A lot of other things happened too, but I think the above is a fairly accurate snapshot of my 2013.

While there are still places I'd like to go, I feel satisfied with where I've gone since 2008. A few years ago, I felt disappointed if I didn't add a new country to the list during a calendar year (which I did not do in 2012), and I had a sense of urgency about seeing a lot as soon as possible. That feeling has dissipated. I'm happy with what I've done. Now I am in the not-entirely-pleasant position of readjusting to life in the US. Trying to figure out a work situation is stressful, especially since I don't have the network here that I would had I not spent so much time overseas, but then I have to remind myself that a lot of people wait their whole lives to travel. I wouldn't change the way I've done things.

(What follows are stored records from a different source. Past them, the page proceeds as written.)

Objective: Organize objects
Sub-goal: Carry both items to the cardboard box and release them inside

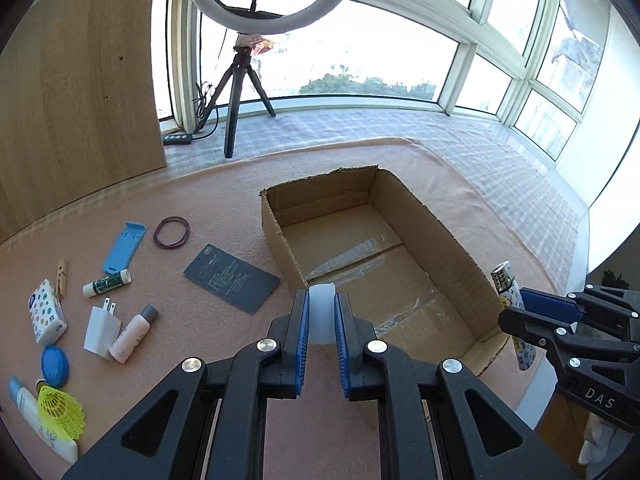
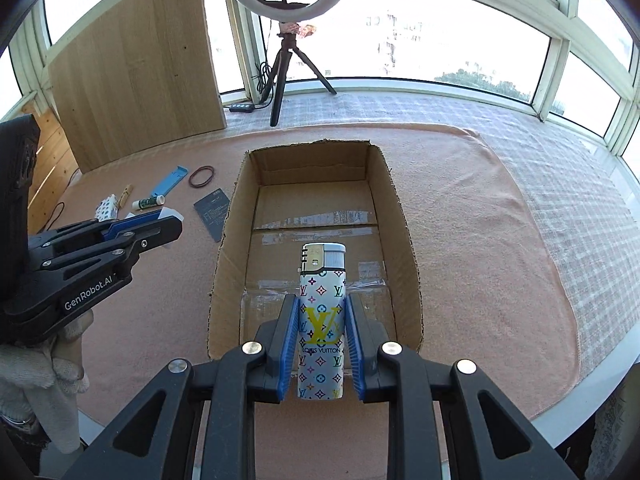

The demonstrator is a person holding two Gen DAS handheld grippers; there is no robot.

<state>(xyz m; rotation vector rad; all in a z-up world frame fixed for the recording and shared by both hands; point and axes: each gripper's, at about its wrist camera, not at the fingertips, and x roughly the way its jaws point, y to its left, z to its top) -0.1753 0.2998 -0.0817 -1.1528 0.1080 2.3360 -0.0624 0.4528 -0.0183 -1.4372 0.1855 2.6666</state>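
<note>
One cardboard box point(image 2: 316, 240) sits open on the pink cloth point(image 2: 480, 208), straight ahead of and below the right claw point(image 2: 322, 340). Nothing lies inside it; only strips of clear tape cross its floor. The right claw pinches one lighter point(image 2: 322, 320), white with coloured flowers, upright between its blue pads, the metal cap sticking out past the fingertips above the box's near end.

The left claw point(image 1: 322, 320) is pressed onto one small, pale, translucent piece point(image 1: 322, 312); what it is cannot be told. It hangs at the box's near left corner, and the box opens ahead and to its right.

The loose things all lie to the left of the left claw: one dark card point(image 1: 232, 278) just ahead and left, one brown rubber band point(image 1: 172, 233) and one blue plastic clip point(image 1: 123, 247) further ahead, one green-labelled stick point(image 1: 107, 283), one wooden peg point(image 1: 62, 277), one patterned tissue pack point(image 1: 47, 316), one white plug point(image 1: 102, 330), one small pink bottle point(image 1: 134, 334), one blue lid point(image 1: 55, 365), one yellow shuttlecock point(image 1: 62, 410) and one white tube point(image 1: 40, 424) nearest the claw's left side. A white-gloved hand point(image 2: 56, 364) holds the left claw.
</note>
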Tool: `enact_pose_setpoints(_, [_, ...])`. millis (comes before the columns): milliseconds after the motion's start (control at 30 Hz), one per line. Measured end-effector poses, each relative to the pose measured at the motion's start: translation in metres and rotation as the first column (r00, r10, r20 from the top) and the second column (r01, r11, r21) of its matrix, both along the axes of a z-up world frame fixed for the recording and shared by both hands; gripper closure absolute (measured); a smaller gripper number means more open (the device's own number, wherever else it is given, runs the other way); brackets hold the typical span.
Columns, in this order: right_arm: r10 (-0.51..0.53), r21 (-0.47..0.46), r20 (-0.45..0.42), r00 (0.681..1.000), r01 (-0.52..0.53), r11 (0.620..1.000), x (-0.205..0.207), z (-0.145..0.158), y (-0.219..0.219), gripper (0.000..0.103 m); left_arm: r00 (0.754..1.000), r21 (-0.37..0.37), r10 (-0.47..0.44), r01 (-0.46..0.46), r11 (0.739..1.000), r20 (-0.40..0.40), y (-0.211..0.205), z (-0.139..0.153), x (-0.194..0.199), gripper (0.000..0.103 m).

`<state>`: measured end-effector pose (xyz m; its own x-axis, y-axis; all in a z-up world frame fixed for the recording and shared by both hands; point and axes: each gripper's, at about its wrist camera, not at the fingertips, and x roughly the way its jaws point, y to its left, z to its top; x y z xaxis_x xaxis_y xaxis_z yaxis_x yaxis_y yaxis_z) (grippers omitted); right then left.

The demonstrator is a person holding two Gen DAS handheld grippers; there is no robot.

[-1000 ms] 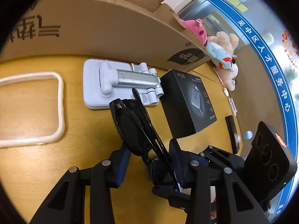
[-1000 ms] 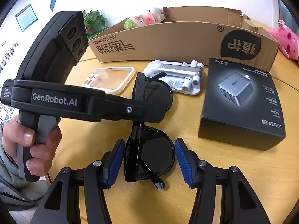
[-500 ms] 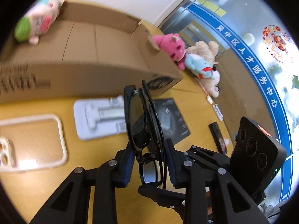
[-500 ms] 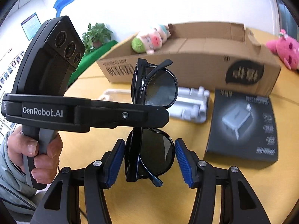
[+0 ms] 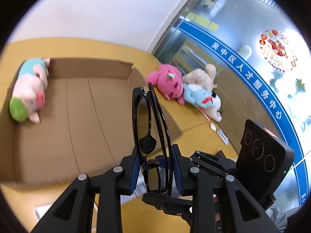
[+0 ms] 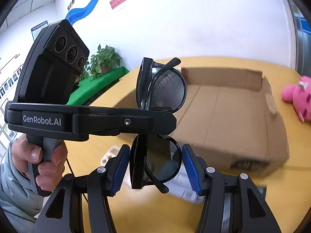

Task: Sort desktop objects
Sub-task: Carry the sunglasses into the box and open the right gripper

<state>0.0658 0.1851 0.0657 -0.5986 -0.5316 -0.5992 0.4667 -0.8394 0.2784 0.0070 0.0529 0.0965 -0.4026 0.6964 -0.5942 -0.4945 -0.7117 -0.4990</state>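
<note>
My left tongs (image 5: 155, 171) are pinched narrow on the folded black sunglasses (image 5: 149, 124), the blue pads pressing the frame from both sides at its middle, so the glasses stand on edge with one lens above the grip and one below. My right tongs (image 6: 155, 167) sit half spread around the lower lens (image 6: 157, 161); its pads look close to the frame's edges, but I cannot tell whether they touch. The sunglasses hang in the air above the yellow tabletop (image 6: 155, 213), just in front of the open cardboard box (image 5: 77, 120), which I use as my landmark. Inside the box, at its far left corner, lies a pink pig plush (image 5: 29, 91) with a green end. Just beside the box's right wall, a pink plush (image 5: 167, 83), a beige one (image 5: 202, 75) and a blue-and-white one (image 5: 202, 97) huddle together.
</note>
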Motion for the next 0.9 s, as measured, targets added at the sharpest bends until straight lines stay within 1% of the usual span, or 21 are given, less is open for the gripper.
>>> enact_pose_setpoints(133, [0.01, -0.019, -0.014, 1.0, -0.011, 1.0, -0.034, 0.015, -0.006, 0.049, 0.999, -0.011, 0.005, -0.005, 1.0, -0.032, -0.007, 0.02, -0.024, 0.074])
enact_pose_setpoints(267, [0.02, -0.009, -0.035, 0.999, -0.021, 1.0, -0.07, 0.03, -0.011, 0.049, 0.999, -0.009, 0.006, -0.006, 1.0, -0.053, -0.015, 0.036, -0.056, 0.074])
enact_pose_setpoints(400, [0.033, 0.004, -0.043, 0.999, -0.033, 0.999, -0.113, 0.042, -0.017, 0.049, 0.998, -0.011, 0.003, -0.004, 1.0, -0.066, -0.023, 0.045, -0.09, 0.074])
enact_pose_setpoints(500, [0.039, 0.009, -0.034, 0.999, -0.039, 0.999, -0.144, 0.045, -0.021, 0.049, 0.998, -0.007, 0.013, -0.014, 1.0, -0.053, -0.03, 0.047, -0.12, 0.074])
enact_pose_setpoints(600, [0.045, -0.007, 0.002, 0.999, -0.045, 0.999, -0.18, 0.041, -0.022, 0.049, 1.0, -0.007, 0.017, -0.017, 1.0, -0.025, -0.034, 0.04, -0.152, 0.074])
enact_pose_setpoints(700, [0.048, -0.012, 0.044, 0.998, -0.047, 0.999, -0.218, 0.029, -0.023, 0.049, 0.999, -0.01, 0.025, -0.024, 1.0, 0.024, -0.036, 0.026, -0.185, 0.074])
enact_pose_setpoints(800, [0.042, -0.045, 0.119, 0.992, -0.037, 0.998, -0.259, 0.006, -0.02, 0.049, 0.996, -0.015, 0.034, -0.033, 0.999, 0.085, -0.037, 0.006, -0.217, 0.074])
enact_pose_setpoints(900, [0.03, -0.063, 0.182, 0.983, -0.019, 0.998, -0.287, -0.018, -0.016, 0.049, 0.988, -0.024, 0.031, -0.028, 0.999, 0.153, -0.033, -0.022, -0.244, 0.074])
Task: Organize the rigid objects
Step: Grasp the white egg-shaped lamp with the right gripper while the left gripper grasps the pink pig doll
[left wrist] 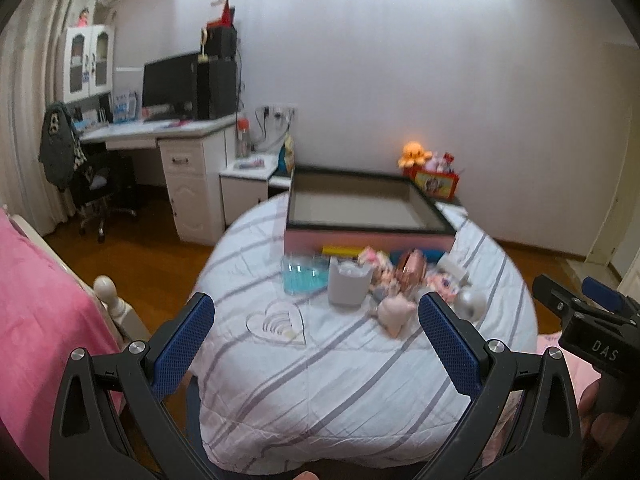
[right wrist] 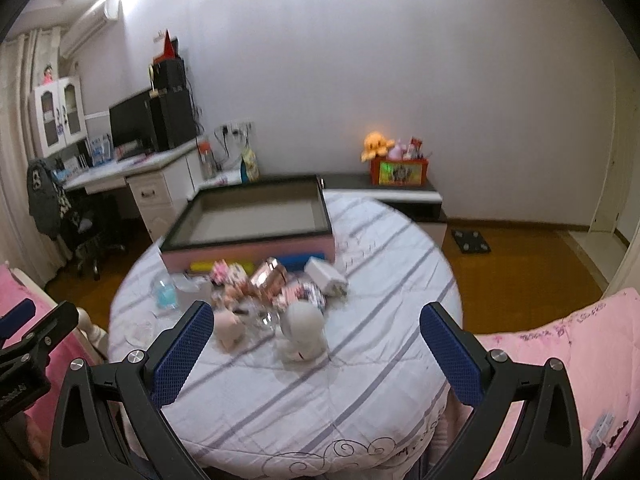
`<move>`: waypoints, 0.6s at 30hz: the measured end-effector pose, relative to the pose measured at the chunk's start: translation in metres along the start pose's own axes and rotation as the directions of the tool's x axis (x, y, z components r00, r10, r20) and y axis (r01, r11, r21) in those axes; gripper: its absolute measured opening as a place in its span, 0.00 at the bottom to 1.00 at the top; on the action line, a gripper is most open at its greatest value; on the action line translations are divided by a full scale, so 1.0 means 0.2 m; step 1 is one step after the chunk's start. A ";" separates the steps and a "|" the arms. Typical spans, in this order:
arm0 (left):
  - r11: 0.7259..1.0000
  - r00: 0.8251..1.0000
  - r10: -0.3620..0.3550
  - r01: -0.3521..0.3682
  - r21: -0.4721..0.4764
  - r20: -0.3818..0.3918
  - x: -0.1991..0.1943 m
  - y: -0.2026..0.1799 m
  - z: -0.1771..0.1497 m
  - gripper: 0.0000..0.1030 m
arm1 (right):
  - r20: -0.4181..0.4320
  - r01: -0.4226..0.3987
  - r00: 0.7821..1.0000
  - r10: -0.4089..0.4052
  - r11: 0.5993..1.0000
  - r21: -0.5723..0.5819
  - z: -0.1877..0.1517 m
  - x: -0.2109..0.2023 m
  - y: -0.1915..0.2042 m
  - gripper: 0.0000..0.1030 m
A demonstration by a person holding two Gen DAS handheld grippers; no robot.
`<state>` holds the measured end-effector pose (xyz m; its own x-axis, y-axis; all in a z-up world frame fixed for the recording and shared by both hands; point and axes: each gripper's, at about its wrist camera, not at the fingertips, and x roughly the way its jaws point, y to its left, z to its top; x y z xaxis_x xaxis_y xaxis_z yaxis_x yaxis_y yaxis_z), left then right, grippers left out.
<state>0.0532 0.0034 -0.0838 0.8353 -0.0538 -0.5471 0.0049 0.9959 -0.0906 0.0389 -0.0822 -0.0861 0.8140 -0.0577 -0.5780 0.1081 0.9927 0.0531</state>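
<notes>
A heap of small objects lies on a round table under a striped cloth (left wrist: 340,364): a grey cup (left wrist: 347,282), a clear blue-tinted container (left wrist: 302,276), a pink pig figure (left wrist: 394,310), a rose-gold item (left wrist: 410,270), a white round camera-like device (right wrist: 301,330) and a white adapter (right wrist: 326,276). Behind them stands an empty shallow box (left wrist: 366,200) with a dark rim and pink side. My left gripper (left wrist: 316,312) is open and empty, above the near side of the table. My right gripper (right wrist: 316,322) is open and empty, short of the heap.
A pink bed (left wrist: 36,320) lies at the left and pink bedding (right wrist: 560,348) at the right. A white desk (left wrist: 160,132) with monitor and a chair (left wrist: 100,184) stand at the far left. A low cabinet (right wrist: 400,192) with toys is behind the table. The floor is wood.
</notes>
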 end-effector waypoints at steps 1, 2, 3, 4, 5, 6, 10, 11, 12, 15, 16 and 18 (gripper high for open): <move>1.000 1.000 -0.003 0.003 0.000 -0.015 0.03 0.00 -0.01 1.00 | -0.022 -0.005 1.000 0.005 1.000 -0.004 -0.02 0.04 0.00 1.00; 1.000 0.999 -0.009 0.009 0.002 -0.034 0.07 0.00 -0.03 1.00 | -0.039 -0.010 0.999 0.010 1.000 -0.011 -0.03 0.08 0.00 1.00; 1.000 0.999 -0.011 0.011 0.004 -0.045 0.09 0.00 -0.04 1.00 | -0.055 -0.014 0.998 0.013 1.000 -0.018 -0.04 0.11 0.01 1.00; 1.000 0.998 -0.012 0.013 0.005 -0.060 0.12 -0.01 -0.05 1.00 | -0.074 -0.016 0.997 0.014 1.000 -0.026 -0.06 0.14 0.01 1.00; 1.000 0.997 -0.013 0.014 0.005 -0.072 0.15 -0.01 -0.05 1.00 | -0.091 -0.017 0.996 0.014 0.999 -0.032 -0.07 0.17 0.02 1.00; 1.000 0.996 -0.017 0.017 0.003 -0.085 0.18 -0.01 -0.06 1.00 | -0.108 -0.020 0.994 0.016 0.999 -0.035 -0.08 0.20 0.02 1.00; 1.000 0.992 -0.029 0.029 -0.002 -0.126 0.28 -0.03 -0.08 1.00 | -0.167 -0.019 0.986 0.013 0.999 -0.037 -0.12 0.31 0.00 1.00; 0.999 0.990 -0.034 0.034 0.000 -0.136 0.31 -0.04 -0.08 1.00 | -0.176 -0.019 0.984 0.012 0.999 -0.035 -0.12 0.32 0.00 1.00; 0.999 0.989 -0.039 0.040 0.003 -0.146 0.33 -0.06 -0.09 1.00 | -0.185 -0.019 0.983 0.013 0.999 -0.032 -0.13 0.34 0.00 1.00; 0.998 0.982 -0.055 0.059 0.014 -0.182 0.40 -0.10 -0.10 1.00 | -0.205 -0.030 0.979 0.024 0.999 -0.027 -0.12 0.42 -0.02 1.00; 0.998 0.980 -0.057 0.061 0.016 -0.193 0.42 -0.10 -0.10 1.00 | -0.212 -0.033 0.977 0.026 0.999 -0.031 -0.12 0.44 -0.03 1.00; 0.997 0.973 -0.066 0.071 0.016 -0.220 0.48 -0.13 -0.11 1.00 | -0.225 -0.043 0.974 0.033 0.998 -0.039 -0.12 0.49 -0.02 1.00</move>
<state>0.1219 -0.0284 -0.1526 0.6920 -0.1339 -0.7094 0.0731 0.9906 -0.1157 0.1049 -0.0902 -0.1626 0.6677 0.0006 -0.7444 0.0509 0.9976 0.0465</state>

Of my giant travels, the best parts were the outdoorsy ones: hiking in northern Burmese hill country, two nights in a national park in Borneo, my Vietnamese island beach week (my snorkeling butt-burn tan line only really went away about a month ago), kayaking in Laos, hiking in the Himalayan foothills in China and then Tiger Leaping Gorge after that. On my way to two dear college friends' wedding in Sacramento, I saw an amazing sunset coming south down Highway 101 in the Redwoods. My favorite part of doing the Transsiberian with my mom was our stay on Olkhon island. Plus, spending summer here on the Oregon Coast allowed me to do a lot of beach walking. This was a great year for spending time in nature, something I didn't do nearly enough of in China. I have to remember to prioritize outdoor time since I enjoy it so much, but that isn't always easy as a city dweller.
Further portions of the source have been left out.